Alex'sandra est née à Casablanca, où elle passe son enfance entourée des couleurs chaudes du Maroc, puis fait des études à Paris, entrecoupées de voyages en Asie et en Afrique,
et passe sept années sur un voilier.
Des années de voyages, d'échanges, à la rencontre de cultures, de civilisations. Alex'sandra est passionnée par la découverte et la vie, au travers de la danse contemporaine,
la photographie, le cinéma. Elle se passionne pour l'image en mouvement,
puis décide après ses années de voyage de s'installer dans le sud.
Là encore, c'est la découverte qui l'attire, elle décide de faire les Beaux arts de Sète et de s'intéresser à l'expression de soi par les formes, les couleurs, les matières, les outils qui vont du délicat petit gris à la large spatule.
Ces années d'errances heureuses d'îles en continents se redessinent grâce aux mélanges de sa palette, la violence de la mer comme sa douceur. L'empreinte, la trace des sensations, genèse de l'émotion, la quête de l'équilibre, sont au cœur de sa démarche.
Elles se traduisent sur la toile par des électrocardiogrammes : les hauts et les bas,
les vibrations de l'âme comme celles d'une musique.

Photo illustrant l'article de presse paru sur Midi Libre en juin 2010
Son exposition, Traversées duelles, est une double recherche : un travail sur l'ombre,
qui déployée sur la toile crée la lumière, et un autre sur le dialogue de deux formes.
Elle travaille avec des techniques mixtes sur toile libre tendue sur châssis
une fois le travail terminé ou sur papier :
travail de matières minérales, pigment, acrylique, huile, encre, pastel à l'huile.

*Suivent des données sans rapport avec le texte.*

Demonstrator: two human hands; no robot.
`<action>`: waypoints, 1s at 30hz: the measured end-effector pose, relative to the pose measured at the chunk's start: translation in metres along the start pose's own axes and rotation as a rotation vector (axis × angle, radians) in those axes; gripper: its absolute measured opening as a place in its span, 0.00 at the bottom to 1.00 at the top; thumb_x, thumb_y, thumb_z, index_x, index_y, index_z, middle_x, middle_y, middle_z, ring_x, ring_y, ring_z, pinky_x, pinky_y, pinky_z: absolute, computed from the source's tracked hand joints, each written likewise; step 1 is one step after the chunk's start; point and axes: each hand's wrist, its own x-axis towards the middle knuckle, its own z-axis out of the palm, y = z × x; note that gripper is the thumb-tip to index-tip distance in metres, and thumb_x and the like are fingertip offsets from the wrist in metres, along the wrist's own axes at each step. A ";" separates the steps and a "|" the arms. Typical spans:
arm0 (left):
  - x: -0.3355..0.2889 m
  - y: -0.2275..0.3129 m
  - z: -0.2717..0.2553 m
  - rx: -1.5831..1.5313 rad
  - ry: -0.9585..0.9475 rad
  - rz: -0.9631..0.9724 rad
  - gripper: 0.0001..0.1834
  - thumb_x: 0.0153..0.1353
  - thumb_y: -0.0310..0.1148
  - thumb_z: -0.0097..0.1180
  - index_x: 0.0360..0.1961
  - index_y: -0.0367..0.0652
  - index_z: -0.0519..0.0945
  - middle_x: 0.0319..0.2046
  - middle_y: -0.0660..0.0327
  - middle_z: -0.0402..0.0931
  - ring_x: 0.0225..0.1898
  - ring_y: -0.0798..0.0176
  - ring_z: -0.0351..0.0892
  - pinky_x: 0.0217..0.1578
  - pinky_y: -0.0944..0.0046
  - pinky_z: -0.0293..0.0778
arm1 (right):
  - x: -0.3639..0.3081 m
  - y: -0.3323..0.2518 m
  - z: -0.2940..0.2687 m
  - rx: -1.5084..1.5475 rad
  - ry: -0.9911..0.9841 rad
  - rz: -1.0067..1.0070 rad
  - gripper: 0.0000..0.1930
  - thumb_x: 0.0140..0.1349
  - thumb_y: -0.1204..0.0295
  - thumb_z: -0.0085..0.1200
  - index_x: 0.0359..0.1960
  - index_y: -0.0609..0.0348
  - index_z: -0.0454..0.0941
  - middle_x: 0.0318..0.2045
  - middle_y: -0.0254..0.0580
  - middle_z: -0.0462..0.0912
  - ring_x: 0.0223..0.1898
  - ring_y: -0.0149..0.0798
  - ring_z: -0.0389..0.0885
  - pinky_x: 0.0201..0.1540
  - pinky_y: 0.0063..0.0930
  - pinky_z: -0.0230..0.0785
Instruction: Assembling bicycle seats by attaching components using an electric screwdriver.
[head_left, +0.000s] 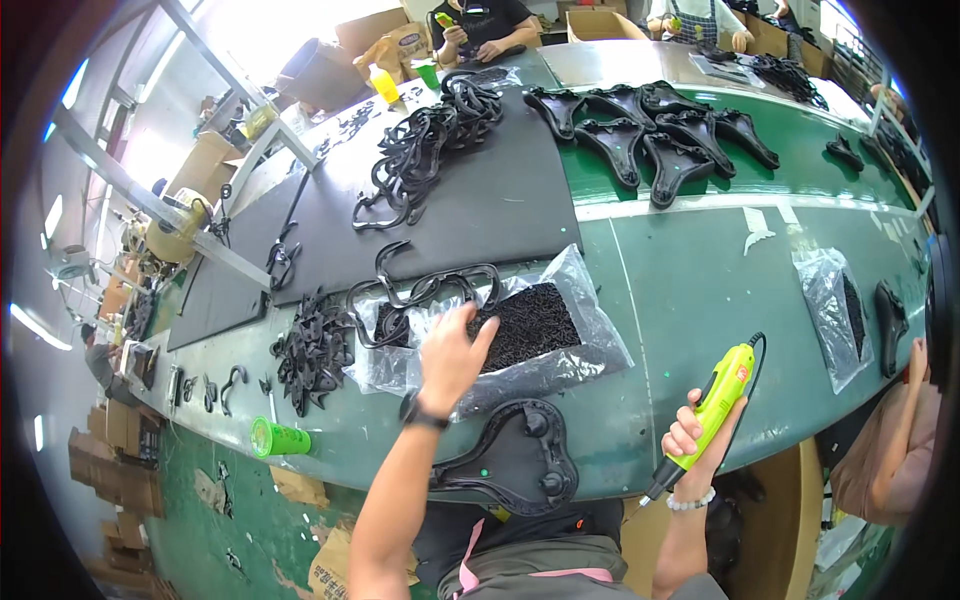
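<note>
Right hand (708, 458) clamped round smooth lime screwdriver (722, 397); left hand (452, 358) splayed near looped frame (402, 300).

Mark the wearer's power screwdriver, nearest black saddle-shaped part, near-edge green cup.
Power screwdriver (720, 398), head view: yellow-green body.
Black saddle-shaped part (512, 458), head view: middle of broad face.
Green cup (286, 439), head view: side wall.

Left hand (455, 355): contact with black frame (395, 298) unclear; black bits (535, 325), centre, too small to tell singly; co-worker (500, 22), top centre, cut by upper edge
</note>
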 end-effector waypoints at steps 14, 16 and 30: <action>0.048 -0.041 -0.049 -0.493 0.341 -0.336 0.15 0.63 0.30 0.56 0.49 0.34 0.78 0.32 0.61 0.82 0.29 0.72 0.77 0.32 0.72 0.73 | -0.002 0.008 0.003 -0.053 0.040 -0.024 0.42 0.63 0.30 0.32 0.54 0.62 0.68 0.21 0.40 0.68 0.17 0.38 0.68 0.25 0.38 0.65; 0.030 -0.095 -0.074 -0.793 0.493 -0.495 0.13 0.66 0.31 0.54 0.49 0.35 0.76 0.37 0.61 0.82 0.31 0.75 0.77 0.31 0.75 0.72 | 0.002 0.010 0.006 -0.069 0.056 -0.017 0.42 0.63 0.31 0.32 0.54 0.61 0.67 0.20 0.40 0.68 0.17 0.38 0.68 0.25 0.38 0.66; -0.047 -0.132 -0.079 -1.460 0.532 -0.514 0.12 0.68 0.24 0.49 0.52 0.40 0.72 0.46 0.56 0.79 0.41 0.67 0.81 0.43 0.69 0.82 | 0.014 0.036 0.011 -0.125 0.042 0.067 0.41 0.64 0.31 0.33 0.56 0.59 0.66 0.23 0.39 0.68 0.18 0.36 0.67 0.27 0.38 0.65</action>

Également sur Internet www.alexsandra-artiste-peintre.com
Du vendredi 9 au dimanche 18 juillet, de 11 heures à 13 heures et de 15 heures à 20 heures. Entrée libre. Vernissage vendredi 9 juillet à 18 heures.
 

BLEU INFANS
par Jean-Paul Gavard-Perret


Que faire avec le bleu ?
Car voici le bleu.
Mais ce bleu, que peut-il faire ?
Que peut-il donner ?
La peinture d’Alex’Sandra lui donne mieux qu'un nom de Prusse :
Son identité
Celle-ci engendre celle de la peinture
Grâce à lui quelque chose y cède.
D'où vient que ce bleu est venu ?
Des voyages ? Du ciel marin de Sète ?
Nul ne peut le dire.
Mais son apparition est un bien-être.
Pas de précision de temps.
L'image n'est pourtant ni mystérieuse, ni secrète : elle montre.
Elle montre qu'un bleu est venu, qu'il va.
Le voici dans sa lumière
Changeant, découvert.
Est-ce le début du jour ou de la nuit ?
La lumière n'a-t-elle pas sommeil ?
Le bleu est la mesure de l'image.
L'image est sa mesure. Est sa démesure.


Face à lui l'homme redevient enfant battant l'enfant homme,
Il trouve en lui l'espace pour mûrir,
Le bleu déplace son futur
Murant le murmure de ses valeurs changeantes par les techniques mixtes.
Il ne craint plus rien il avance
Il vit
Craquant de peur à la lumière.
Alex’Sandra parle à travers lui,
Elle l’outrepasse
Allant vers l’outrebleu.
En bas une rivière
En un ciel interdit
Il fait dériver de l'obscur à la lumière :
Il courbe l'articulé
Son averse a la force d’un tsunami positif:
Il dévaste l'antique désert
Il nous le fait quitter.
Il fait accepter l’inconnu(e) au fond de soi
Et tant pis pour le temps à gagner ou à perdre.
Il faut risquer son seul plan.
Empoigner ce qui reste de vie comme une poignée de bleu et le jeter plus haut.